Desse limiar feminil resgato instrumentos para minhas experimentações. Cuidar dos outros, do entorno e do imaterial era o que eu aprendia das mulheres. A me alimentar com estórias de ciclos das estações, das águas, dos laços femininos, tradições e cânticos esteve minha avó portuguesa, nascida em uma aldeia (3) e para quem estar e agir era um fluxo; uma construção de um meio impalpável, e ainda assim, sempre expansível

 

A palavra aldeia é um ótimo ponto de referimento para a linguagem, que viria a me seduzir como estudo acadêmico em minhas graduações em Letras, Educação e Tradução-Interpretação.

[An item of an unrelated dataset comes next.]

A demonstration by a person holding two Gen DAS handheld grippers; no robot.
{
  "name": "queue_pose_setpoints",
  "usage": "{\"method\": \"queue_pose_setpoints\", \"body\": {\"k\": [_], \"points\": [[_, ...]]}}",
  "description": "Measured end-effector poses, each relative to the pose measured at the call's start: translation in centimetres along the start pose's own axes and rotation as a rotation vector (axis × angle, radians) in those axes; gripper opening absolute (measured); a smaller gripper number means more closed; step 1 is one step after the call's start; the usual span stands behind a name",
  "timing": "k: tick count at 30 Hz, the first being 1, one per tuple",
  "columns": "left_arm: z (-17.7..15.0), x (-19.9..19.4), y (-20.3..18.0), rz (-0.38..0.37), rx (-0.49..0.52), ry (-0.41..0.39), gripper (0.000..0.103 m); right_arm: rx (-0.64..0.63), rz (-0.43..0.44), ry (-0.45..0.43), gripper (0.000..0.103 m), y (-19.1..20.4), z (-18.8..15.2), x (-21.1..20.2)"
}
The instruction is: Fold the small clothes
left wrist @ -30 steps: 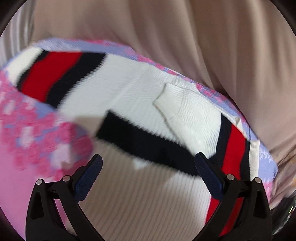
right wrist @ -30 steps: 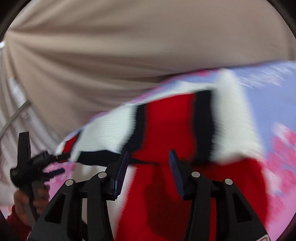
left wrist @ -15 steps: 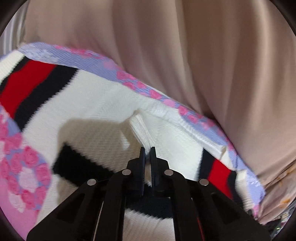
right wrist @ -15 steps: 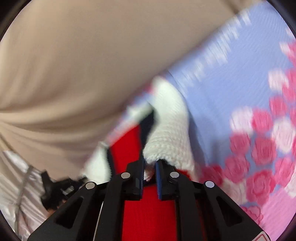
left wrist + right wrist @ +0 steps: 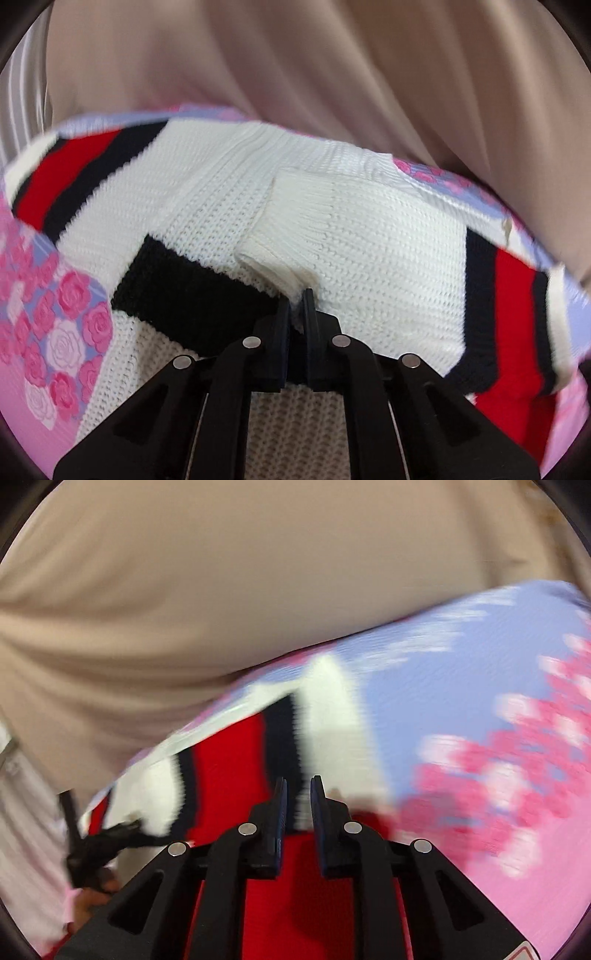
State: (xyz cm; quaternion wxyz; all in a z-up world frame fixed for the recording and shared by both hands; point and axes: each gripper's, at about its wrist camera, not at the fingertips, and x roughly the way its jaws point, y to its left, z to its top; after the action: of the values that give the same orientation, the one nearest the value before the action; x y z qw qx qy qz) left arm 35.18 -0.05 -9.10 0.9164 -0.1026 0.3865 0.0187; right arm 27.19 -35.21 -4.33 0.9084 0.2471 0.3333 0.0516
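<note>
A white knitted sweater (image 5: 388, 240) with black and red stripes lies spread on a floral cloth. My left gripper (image 5: 295, 302) is shut on the folded edge of its white ribbed cuff (image 5: 295, 221), just above the black band (image 5: 184, 295). In the blurred right wrist view my right gripper (image 5: 297, 794) stands over the red, navy and white striped sleeve (image 5: 229, 775). A fold of the striped knit sits in the narrow gap between its pads, and its jaws are opening slightly. The left gripper (image 5: 122, 830) shows at the lower left of that view, held by a hand (image 5: 92, 890).
The sweater rests on a pink and lavender cloth printed with roses (image 5: 66, 325), which spreads wide to the right (image 5: 480, 701). Beige draped fabric (image 5: 332, 74) hangs close behind the cloth's far edge (image 5: 221, 572).
My left gripper went from wide open to shut on the white cuff and sank closer to the sweater. My right gripper closed from half open onto the striped sleeve and shifted sideways.
</note>
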Motion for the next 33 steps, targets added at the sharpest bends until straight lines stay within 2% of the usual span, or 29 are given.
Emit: {"method": "queue_pose_setpoints", "body": {"k": [1,2,3,4,7,8,10,11,12,13,14,15,17,20,21,23,24,27,28,30,31,32,33], "points": [[0.1,0.1,-0.1,0.001,-0.003,0.002,0.007,-0.032,0.016,0.045,0.013,0.4,-0.2,1.8],[0.2,0.2,-0.1,-0.003,-0.008,0.002,0.007,-0.067,0.013,0.125,0.008,0.6,-0.2,4.5],[0.2,0.3,-0.1,-0.009,-0.012,0.001,0.007,-0.095,-0.024,0.154,0.002,0.5,-0.6,5.4],[0.2,0.5,-0.2,-0.012,-0.015,0.001,0.007,-0.108,-0.099,0.139,0.000,-0.6,-0.5,5.9],[0.1,0.4,-0.4,-0.004,-0.002,-0.002,0.007,0.125,-0.136,0.024,0.000,-6.0,0.2,2.5],[0.1,0.3,-0.4,0.002,0.004,-0.003,0.007,0.163,-0.149,-0.018,0.000,-6.7,0.5,1.0],[0.1,0.1,-0.1,0.015,0.015,-0.003,0.007,0.103,-0.167,-0.028,0.001,-5.2,0.6,0.1],[0.3,0.0,-0.1,0.017,0.017,-0.004,0.007,0.060,-0.151,-0.007,0.008,-4.2,0.5,0.3],[0.3,0.2,-0.3,0.020,0.018,-0.004,0.007,-0.030,-0.156,0.029,0.007,-2.8,0.2,1.2],[0.3,0.2,-0.3,0.022,0.020,-0.004,0.007,-0.084,-0.201,0.060,0.005,-2.4,-0.2,2.4],[0.3,0.2,-0.2,0.026,0.023,-0.003,0.007,-0.100,-0.239,0.083,0.000,-2.8,-0.5,3.1],[0.3,0.3,-0.4,0.030,0.026,-0.003,0.007,-0.072,-0.224,0.055,0.000,-3.2,-0.5,3.2],[0.4,0.6,-0.9,0.046,0.040,-0.004,0.007,0.001,-0.245,0.044,0.000,-2.6,0.0,2.2],[0.6,0.9,-1.1,0.046,0.040,-0.004,0.008,-0.020,-0.227,0.044,0.014,0.7,-1.3,-0.3],[0.6,0.8,-0.9,0.041,0.034,-0.005,0.009,-0.031,-0.209,0.056,0.014,1.4,-2.4,-0.9],[0.3,-0.2,0.0,0.035,0.020,-0.007,0.022,-0.041,-0.170,0.097,0.014,3.0,-7.0,-4.2],[0.2,-1.0,0.6,0.046,0.007,-0.006,0.037,-0.050,-0.152,0.126,0.014,3.8,-9.1,-5.1],[-0.2,-5.1,5.7,-0.014,-0.105,-0.043,0.062,-0.113,-0.144,0.176,0.019,5.7,-14.8,-7.8],[0.0,-6.0,7.6,-0.001,-0.129,-0.056,0.070,-0.147,-0.142,0.195,0.020,6.2,-16.8,-8.8],[1.2,-7.1,12.2,0.059,-0.173,-0.076,0.072,-0.203,-0.130,0.234,0.025,7.6,-20.6,-9.5],[2.4,-7.3,15.7,0.093,-0.213,-0.076,0.072,-0.223,-0.121,0.259,0.026,7.9,-22.1,-9.6],[3.5,-7.2,18.9,0.120,-0.256,-0.071,0.073,-0.235,-0.116,0.269,0.030,8.3,-22.8,-9.8],[4.3,-7.0,21.4,0.140,-0.291,-0.061,0.074,-0.256,-0.114,0.264,0.041,8.8,-23.4,-10.2]]}}
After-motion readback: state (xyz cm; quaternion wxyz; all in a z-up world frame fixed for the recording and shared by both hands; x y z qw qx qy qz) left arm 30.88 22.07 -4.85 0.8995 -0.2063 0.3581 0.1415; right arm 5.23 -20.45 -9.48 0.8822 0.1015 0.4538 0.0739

E foi a partir da etimologia dessa palavra, tecida do árabe aldeamento, do galego aldea e do mirandês aldé, que o sentido da raiz genealógica se (re)encontrou na parte ibérica espanhola que também é natureza em mim. Aldeia é o vocábulo que descobri unir desejo, memória e raiz (4).

 

Uma das séries mais potentes, na qual trabalho ainda hoje, nasceu desses entrelaces e nós iniciais fundantes do mundo ancestral e da coexistência. É a série RADIX que aparece e reaparece em expressões circulares no meu processo. 


 

NOTAS 

 

(1) Astrida Neimanis, sobre o fluxo da água em nosso corpo e nos oceanos, professora da universidade de Sydney e autora do livro Bodies of Water , cujo fragmento está em https://www.academia.edu/28107193/Bodies_of_Water_Posthuman_Feminist_Phenomenology_link_to_Open_Access_HTML_

 

(2)  Ailton Krenak, sobre o futuro ancestral, cuja narrativa começa com a avó do povo do Rio Negro. Assistir ao vídeo no Youtube, série Flecha Selvagem (2021), Episódio 1: a serpente e a canoa.

 

(3) Aldeia _palavra que minha avó usava para designar o seu lugar de origem em Portugal próximo da fronteira com a Espanha, onde se fala o Mirandês; um pequeno povoado.

 

(4) Raiz se fez importante também quando pensei no fluxo de saberes que havia na terra antes de ser Brasil. Na Universidade de São Paulo, estudei tupi-guarani para me aproximar dessa vontade de me entender como natureza e fazer o movimento em direção à origem.